### What you need to do
Line by line, repeat all the material exactly as it appears.
[Opening Data segment section]
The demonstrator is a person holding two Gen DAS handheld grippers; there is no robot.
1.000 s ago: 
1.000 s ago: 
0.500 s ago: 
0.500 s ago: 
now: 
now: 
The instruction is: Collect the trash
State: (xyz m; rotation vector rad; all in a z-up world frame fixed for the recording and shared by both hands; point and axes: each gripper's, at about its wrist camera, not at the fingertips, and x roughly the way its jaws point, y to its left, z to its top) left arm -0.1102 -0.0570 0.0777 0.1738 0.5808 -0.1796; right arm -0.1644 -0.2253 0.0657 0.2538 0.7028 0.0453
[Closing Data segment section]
### Answer box
The demonstrator is a person holding two Gen DAS handheld grippers; there is no robot.
1.000 s ago: 
1.000 s ago: 
0.500 s ago: 
0.500 s ago: 
now: 
now: 
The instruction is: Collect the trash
State: (xyz m; rotation vector rad; all in a z-up world frame fixed for the recording and shared by both hands; point and axes: each gripper's, at about its wrist camera, not at the fingertips, and x roughly the way its jaws point, y to its left, z to its top) left arm -0.1102 -0.0570 0.0777 0.1738 0.5808 -0.1796; right arm -0.1644 -0.2253 0.0657 0.2538 0.7028 0.0453

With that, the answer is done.